Los viejos, en cambio, tenemos otra versión del “Power Bank”. Es el banco de la plaza.
No importa si es de madera, de cemento o de hierro. Lo importante es que esté libre… y, si puede ser, bajo un árbol.
Uno se sienta diciendo: Cinco minutitos y sigo… Mentira.
Primero hay que acomodar la espalda. Después estirar las piernas. Luego mirar cómo pasan los autos. Saludar a un desconocido. Darle de comer a una paloma que nunca pidió permiso. Criticar mentalmente a los que corren sin necesidad. Y recién ahí… recuperar la batería.
Lo curioso es que el banco carga más que cualquier enchufe moderno.

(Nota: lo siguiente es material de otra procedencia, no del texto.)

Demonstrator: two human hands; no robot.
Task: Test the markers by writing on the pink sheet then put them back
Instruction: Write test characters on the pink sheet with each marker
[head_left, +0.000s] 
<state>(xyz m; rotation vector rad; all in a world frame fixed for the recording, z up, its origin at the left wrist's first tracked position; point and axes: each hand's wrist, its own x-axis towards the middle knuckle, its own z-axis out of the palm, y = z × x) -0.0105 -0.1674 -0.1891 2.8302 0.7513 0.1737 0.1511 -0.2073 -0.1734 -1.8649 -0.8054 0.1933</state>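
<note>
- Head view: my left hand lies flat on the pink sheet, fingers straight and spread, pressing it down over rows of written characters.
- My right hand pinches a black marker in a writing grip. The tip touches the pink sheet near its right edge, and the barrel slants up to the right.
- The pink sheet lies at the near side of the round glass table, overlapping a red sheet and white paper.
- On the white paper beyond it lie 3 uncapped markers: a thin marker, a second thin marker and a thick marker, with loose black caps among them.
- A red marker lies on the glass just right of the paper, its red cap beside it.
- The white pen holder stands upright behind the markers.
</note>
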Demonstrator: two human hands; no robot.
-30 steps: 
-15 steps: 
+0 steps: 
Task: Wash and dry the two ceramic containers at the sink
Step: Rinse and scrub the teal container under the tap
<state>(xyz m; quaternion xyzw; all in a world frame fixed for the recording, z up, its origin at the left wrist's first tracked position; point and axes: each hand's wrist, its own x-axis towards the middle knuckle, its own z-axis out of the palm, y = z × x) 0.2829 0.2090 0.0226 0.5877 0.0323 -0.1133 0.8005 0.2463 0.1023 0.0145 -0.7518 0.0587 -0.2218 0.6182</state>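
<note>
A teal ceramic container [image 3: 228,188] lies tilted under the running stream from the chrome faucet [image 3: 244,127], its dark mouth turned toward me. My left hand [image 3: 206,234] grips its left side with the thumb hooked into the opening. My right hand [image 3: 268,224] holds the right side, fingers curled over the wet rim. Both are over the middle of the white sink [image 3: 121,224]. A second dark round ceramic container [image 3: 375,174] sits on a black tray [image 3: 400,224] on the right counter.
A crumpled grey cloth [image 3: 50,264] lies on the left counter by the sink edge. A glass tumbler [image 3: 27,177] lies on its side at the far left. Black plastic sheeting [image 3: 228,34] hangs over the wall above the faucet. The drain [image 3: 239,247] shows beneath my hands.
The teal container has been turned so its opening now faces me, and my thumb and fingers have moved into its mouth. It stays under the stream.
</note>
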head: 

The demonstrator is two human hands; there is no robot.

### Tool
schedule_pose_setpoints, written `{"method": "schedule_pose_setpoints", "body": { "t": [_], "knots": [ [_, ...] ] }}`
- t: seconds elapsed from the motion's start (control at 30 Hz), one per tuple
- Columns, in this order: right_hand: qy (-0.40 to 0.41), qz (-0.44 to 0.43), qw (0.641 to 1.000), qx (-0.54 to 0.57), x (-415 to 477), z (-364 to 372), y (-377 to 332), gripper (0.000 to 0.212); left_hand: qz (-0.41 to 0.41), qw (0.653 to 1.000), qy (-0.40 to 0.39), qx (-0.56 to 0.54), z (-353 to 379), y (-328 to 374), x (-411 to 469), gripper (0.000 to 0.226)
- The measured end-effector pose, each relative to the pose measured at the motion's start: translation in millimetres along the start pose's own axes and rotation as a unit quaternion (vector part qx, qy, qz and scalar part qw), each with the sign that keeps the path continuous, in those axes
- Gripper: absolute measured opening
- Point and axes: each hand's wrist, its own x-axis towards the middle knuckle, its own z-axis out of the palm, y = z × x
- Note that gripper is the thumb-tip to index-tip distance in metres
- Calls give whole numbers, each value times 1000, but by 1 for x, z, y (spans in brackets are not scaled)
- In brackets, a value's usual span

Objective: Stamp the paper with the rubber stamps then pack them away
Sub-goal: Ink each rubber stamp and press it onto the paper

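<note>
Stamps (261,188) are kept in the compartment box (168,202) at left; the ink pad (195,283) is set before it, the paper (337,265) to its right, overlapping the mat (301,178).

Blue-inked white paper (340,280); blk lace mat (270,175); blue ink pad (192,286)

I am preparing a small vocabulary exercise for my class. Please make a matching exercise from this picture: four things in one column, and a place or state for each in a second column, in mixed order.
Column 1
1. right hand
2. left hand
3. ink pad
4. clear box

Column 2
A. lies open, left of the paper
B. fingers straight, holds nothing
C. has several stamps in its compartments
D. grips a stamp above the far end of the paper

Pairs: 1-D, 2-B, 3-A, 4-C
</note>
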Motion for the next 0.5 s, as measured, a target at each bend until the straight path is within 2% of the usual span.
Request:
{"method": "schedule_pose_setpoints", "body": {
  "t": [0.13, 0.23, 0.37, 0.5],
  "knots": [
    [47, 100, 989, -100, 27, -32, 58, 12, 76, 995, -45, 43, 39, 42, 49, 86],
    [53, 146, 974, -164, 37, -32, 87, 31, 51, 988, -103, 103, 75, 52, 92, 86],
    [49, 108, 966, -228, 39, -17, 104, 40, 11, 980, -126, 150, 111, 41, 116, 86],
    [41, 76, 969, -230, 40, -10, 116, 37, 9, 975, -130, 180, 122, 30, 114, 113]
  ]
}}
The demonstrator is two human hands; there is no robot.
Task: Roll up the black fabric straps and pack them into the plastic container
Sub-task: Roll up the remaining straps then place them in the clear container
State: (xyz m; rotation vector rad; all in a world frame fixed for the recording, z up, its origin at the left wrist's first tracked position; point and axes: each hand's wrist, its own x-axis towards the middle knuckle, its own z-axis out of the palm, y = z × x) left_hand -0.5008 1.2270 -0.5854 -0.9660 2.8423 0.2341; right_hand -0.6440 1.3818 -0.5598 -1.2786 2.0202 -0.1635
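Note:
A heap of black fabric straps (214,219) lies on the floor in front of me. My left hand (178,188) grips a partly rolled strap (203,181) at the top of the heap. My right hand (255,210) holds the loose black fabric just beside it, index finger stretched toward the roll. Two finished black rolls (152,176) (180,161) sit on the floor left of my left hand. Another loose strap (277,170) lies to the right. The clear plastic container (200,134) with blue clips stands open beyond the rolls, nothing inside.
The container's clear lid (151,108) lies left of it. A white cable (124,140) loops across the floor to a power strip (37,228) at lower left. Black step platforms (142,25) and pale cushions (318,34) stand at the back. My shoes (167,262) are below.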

Uno se levanta renovado, con ganas de seguir caminando… aunque sea hasta el próximo banco.
Porque con los años descubrimos una verdad que la tecnología todavía no pudo copiar: descansar también es avanzar.
Así que cuando un nieto hable maravillas de su power bank, el abuelo puede sonreír con tranquilidad y responder:
—Está muy lindo el tuyo… pero el mío tiene respaldo, sombra y a veces hasta conversación gratis.
Y eso, por ahora, no viene con cable USB.